Barriers to the Use of Data Mining
There are, indeed, barriers to the use of data mining. The factors driving data mining include: exploding data volumes, increasing decision complexity, need for quick reflexes, and technological progress. Data volumes have become an issue in recent time due to inexpensive data storage capabilities. With more data being stored, it has become increasingly hard to mine that data. The mining of data requires substantial computer power and access to memory to perform complex mathematical calculations. This is a barrier to the use of data mining. Increased decision complexity is a barrier because it requires that data span industries and countries and must also incorporate structured and unstructured data. Building data mining tools that are applicable across the entire spectrum of needs and corporate cultures is indeed a barrier to data mining. Unstructured data brings about a whole different set of requirements for algorithms to mine the data. This is a barrier to data mining. The need for quick reflexes is a barrier to data mining. Having quick reflexes that allow data mining to respond efficiently and effectively and in changing environments is a barrier to overcome. Technological progress is a barrier to data mining. Since more powerful computing power has become increasingly accessible and less expensive, the requirements for data mining tools have also become increasingly complex. This is a barrier to data mining.

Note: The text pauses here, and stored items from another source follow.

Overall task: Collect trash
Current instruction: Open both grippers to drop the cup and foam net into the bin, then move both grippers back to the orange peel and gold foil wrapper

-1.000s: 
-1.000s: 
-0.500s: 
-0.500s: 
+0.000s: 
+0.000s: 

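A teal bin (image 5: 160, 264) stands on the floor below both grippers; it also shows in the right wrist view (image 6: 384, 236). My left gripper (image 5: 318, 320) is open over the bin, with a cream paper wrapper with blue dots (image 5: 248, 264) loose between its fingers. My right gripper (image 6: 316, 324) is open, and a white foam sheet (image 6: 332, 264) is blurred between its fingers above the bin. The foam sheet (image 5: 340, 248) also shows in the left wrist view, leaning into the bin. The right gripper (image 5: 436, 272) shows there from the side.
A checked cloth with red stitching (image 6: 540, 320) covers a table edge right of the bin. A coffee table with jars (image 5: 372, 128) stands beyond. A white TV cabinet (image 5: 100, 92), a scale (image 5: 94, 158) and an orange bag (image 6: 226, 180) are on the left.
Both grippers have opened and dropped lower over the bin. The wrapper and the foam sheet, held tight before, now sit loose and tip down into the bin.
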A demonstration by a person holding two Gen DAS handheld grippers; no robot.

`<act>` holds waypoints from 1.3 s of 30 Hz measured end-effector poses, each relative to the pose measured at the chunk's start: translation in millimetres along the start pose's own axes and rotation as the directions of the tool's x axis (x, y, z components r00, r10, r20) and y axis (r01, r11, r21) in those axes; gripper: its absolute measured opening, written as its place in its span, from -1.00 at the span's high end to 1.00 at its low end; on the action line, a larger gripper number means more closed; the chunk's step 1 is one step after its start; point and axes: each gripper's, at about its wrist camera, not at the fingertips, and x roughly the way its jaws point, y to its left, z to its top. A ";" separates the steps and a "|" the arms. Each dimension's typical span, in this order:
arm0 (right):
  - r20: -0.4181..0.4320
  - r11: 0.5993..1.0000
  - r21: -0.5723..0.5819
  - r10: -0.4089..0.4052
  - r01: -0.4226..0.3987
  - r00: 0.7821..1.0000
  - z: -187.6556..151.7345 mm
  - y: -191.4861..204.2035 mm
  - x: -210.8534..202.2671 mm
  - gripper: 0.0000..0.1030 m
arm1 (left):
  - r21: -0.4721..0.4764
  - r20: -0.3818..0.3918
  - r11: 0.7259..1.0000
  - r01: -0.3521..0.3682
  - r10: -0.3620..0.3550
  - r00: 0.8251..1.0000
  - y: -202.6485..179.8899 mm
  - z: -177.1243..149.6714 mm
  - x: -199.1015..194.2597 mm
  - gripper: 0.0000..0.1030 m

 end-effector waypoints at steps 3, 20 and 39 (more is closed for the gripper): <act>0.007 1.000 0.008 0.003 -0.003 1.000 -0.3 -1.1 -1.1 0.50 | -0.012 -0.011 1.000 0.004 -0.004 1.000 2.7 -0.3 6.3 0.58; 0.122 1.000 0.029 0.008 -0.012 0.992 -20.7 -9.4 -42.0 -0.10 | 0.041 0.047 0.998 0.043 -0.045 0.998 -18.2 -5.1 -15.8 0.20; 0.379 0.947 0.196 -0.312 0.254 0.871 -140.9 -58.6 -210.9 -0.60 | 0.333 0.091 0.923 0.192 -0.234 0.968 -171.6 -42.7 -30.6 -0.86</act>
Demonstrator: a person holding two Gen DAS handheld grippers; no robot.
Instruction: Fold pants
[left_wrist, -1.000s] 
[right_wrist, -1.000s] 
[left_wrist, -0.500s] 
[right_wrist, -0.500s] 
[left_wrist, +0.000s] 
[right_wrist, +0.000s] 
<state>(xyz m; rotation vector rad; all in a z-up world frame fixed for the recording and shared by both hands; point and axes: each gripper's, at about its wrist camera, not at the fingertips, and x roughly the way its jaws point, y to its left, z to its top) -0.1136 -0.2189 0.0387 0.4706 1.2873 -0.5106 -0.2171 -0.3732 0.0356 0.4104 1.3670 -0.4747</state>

With respect to the data mining process itself, the steps in the data mining process are also barriers to data mining since they are time consuming, iterative, and are not exactly easy. The first step, understanding the business, is tough but essential. This step requires a strong knowledge of the particular business organization as well as its strategy and goals. These are hard to know without being directly within the business organization. Understanding the data is another hard step in the process. The data is not always structured and is sometimes hard to describe or explore. Preparing the data is yet another hard task since the data must be selected, cleaned and filtered, formatted, and integrated. The building of models is an art unto itself and is extremely complex. This requires mathematically talented individuals to build the model plus there is a great need for historical data. Evaluating the results of the model is also challenging since it takes an analytical minded individual who understands model output and can link the results to the business areas. There are two common errors made in the evaluation of statistical data. These are referred to as type 1 and type 2 errors. A type 1 error happens when the evaluator surmises a “no” when it should have been a “yes”, for example. Type 2 error happens when the evaluator surmises a “yes” when it should have been a “no”. These errors must be overcome. The model must also be validated which, in itself, is not an easy endeavor. Finally, deployment of a data mining tool is a challenging task. The deployment must be planned well in advance and the target of the deployment must be known from the very start of the data mining project build. All of these things are barriers and challenges to data mining projects.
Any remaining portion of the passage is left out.